PEG-mediated transformation: a tool for random integration or targeted gene replacement in Colletotrichum camelliae

Introduction Colletotrichum camelliae is a highly virulent fungal pathogen responsible for anthracnose in tea plants, which poses a major threat to tea production. The development of a reliable genetic transformation system for C. camelliae is a fundamental prerequisite for elucidating its molecular pathogenic mechanisms and advancing functional genomic research in this pathogen. Methods In this study, polyethylene glycol (PEG)-mediated protoplast transformation was optimized for genome modification in C. camelliae . Protoplasts were efficiently generated through enzymatic digestion of young mycelia using a mixture containing 20 mg/mL driselase, 15 mg/mL lyticase, and 15 mg/mL snailase at 28 °C for 3 h. The optimized protocol was validated by introducing the plasmid pKD7-RED, carrying a red fluorescent protein (RFP) coding sequence, into the fungal genome, and further applied for targeted disruption of the cutinase gene via PEG-mediated transformation coupled with homologous recombination. Results The optimized enzymatic digestion protocol yielded a high quantity of viable protoplasts, which was critical for successful transformation.
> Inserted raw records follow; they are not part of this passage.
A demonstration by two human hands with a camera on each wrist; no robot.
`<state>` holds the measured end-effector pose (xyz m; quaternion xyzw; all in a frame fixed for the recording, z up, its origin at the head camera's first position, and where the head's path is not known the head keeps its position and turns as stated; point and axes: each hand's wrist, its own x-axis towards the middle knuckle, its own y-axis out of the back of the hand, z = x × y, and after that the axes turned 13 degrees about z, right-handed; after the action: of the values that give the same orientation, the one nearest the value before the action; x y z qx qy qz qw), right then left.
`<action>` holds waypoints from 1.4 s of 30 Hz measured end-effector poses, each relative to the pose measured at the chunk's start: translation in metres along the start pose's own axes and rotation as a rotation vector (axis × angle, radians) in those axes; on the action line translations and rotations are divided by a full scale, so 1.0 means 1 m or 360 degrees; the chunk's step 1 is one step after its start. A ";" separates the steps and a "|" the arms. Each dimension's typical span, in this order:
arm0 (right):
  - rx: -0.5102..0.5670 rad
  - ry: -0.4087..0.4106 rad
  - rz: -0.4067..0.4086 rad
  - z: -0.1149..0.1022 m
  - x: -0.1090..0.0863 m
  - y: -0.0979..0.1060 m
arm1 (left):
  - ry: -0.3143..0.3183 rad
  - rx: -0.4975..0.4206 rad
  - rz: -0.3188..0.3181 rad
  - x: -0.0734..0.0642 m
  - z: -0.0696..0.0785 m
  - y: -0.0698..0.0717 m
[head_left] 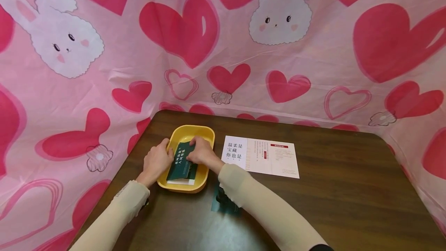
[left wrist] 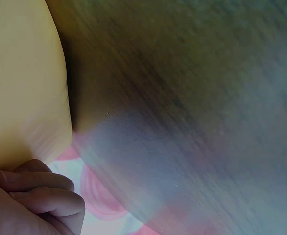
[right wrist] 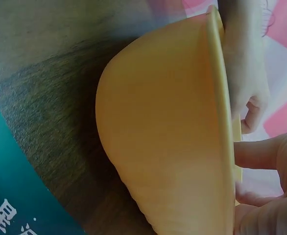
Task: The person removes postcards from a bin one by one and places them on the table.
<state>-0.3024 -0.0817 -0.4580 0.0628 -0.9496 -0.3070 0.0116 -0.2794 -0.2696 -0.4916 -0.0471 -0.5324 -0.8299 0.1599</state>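
In the head view, a yellow plastic basin (head_left: 200, 184) holds dark green printed cards (head_left: 179, 165), with a white edge showing under them. My left hand (head_left: 157, 162) is at the basin's left rim, thumb toward the inside; its curled fingers (left wrist: 48, 188) show beside the outer wall in the left wrist view. My right hand (head_left: 202, 151) reaches over the right side and pinches the upper right edge of a green card. In the right wrist view the basin wall (right wrist: 163, 117) hides what those fingers hold.
Right of the basin, a white printed sheet (head_left: 271, 158) lies flat on the dark wooden table (head_left: 334, 181). Another green card (head_left: 226, 204) lies under my right forearm, partly covered. A pink heart-and-rabbit cloth (head_left: 237, 53) hangs behind and at the sides.
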 end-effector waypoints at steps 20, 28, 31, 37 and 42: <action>0.0042 0.0047 -0.0063 0.000 -0.002 0.004 | -0.0013 -0.0001 0.0025 0.000 -0.001 -0.001; -0.0166 0.0126 -0.0117 0.001 -0.001 0.005 | -0.0002 0.0014 0.0004 0.000 0.000 0.000; -0.0119 0.0086 -0.0164 0.001 -0.002 0.007 | 0.0006 0.0007 -0.0015 0.000 -0.001 0.000; -0.0061 0.0043 -0.0214 0.000 -0.003 0.010 | 0.0005 0.0020 -0.0004 0.001 -0.002 0.000; -0.0102 0.0046 -0.0191 -0.002 -0.005 0.014 | -0.0003 0.0015 0.0013 0.001 -0.002 -0.001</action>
<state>-0.2992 -0.0712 -0.4484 0.1238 -0.9335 -0.3364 0.0088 -0.2805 -0.2710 -0.4931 -0.0492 -0.5363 -0.8267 0.1631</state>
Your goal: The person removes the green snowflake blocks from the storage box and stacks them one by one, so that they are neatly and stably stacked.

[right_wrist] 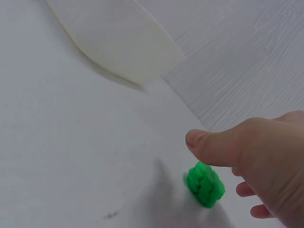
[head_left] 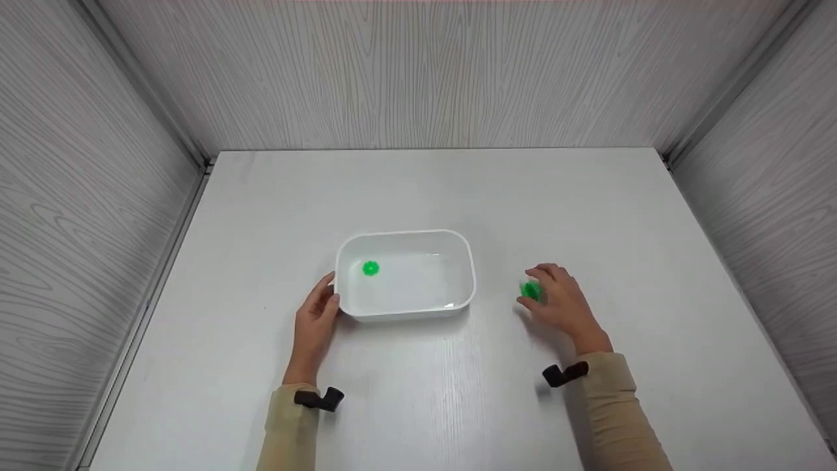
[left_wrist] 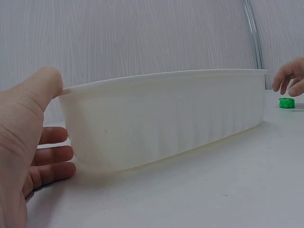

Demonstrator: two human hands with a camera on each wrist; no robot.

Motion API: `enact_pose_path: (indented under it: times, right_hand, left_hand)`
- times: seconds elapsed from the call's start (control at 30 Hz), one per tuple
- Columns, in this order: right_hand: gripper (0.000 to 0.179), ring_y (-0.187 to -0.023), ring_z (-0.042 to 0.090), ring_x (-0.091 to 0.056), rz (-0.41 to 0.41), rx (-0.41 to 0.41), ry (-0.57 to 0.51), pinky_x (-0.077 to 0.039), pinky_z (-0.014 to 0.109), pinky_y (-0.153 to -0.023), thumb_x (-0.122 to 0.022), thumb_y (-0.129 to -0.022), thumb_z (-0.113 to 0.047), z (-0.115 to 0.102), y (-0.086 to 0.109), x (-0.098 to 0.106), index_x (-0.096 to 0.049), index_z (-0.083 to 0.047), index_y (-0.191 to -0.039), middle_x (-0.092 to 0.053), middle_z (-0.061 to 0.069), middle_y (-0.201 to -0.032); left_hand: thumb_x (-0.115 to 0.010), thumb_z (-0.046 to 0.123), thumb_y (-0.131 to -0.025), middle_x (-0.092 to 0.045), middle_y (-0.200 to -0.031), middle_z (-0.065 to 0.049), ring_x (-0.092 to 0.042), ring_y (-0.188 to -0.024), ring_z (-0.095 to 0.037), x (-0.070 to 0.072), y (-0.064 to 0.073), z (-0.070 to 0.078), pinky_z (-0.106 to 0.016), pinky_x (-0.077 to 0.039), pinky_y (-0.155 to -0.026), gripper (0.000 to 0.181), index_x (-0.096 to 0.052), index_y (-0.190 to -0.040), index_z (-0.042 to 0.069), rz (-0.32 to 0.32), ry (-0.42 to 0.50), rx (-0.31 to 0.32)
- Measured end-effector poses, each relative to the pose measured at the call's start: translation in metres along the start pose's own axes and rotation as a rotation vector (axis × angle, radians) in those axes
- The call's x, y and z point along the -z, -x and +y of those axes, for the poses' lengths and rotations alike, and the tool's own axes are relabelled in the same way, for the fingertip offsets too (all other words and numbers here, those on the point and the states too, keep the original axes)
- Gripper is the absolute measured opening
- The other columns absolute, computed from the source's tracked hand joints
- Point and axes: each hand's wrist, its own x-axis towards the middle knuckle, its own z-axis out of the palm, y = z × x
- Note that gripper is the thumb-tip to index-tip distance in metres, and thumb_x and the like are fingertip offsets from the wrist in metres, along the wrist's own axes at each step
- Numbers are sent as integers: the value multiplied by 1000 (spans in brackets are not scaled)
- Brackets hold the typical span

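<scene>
A white rectangular plastic tub (head_left: 409, 315) with rounded corners rests on the table. My left hand (head_left: 316, 324) holds its left end, the thumb (left_wrist: 47, 85) at the rim and the other fingers (left_wrist: 54, 155) against the outer wall below. Inside the tub, toward the left, lies a small bright green flower-shaped piece (head_left: 371, 268). Another green piece (right_wrist: 205, 185), short with a ridged side, sits on the table right of the tub. Over it hovers my right hand (head_left: 559, 301), thumb and fingers spread apart around it; the left wrist view shows the fingertips above the piece.
The white table (head_left: 418, 190) is bounded by pale wood-grain panels at the back (head_left: 418, 78), left (head_left: 78, 196) and right (head_left: 752, 150). Both forearms, in tan sleeves with dark wrist cameras (head_left: 565, 374), come in from the near edge.
</scene>
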Motion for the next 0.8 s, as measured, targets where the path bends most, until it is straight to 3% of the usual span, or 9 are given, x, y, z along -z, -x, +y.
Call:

Fluorescence microscopy confirmed stable RFP expression across five consecutive generations, during conidial germination on hydrophobic surfaces, and throughout the infection process on tea leaves, demonstrating the heritability and stability of transgene expression. Furthermore, targeted disruption of the cutinase gene showed that it had no effect on the pathogenicity of C. camelliae under wounded inoculation conditions. Discussion These findings demonstrate that PEG-mediated transformation is an efficient and versatile approach for both random insertional mutagenesis and targeted gene deletion in C. camelliae . This established genetic manipulation system lays a solid technical foundation for future functional genomic studies of C. camelliae pathogenicity and the development of novel strategies for tea anthracnose control.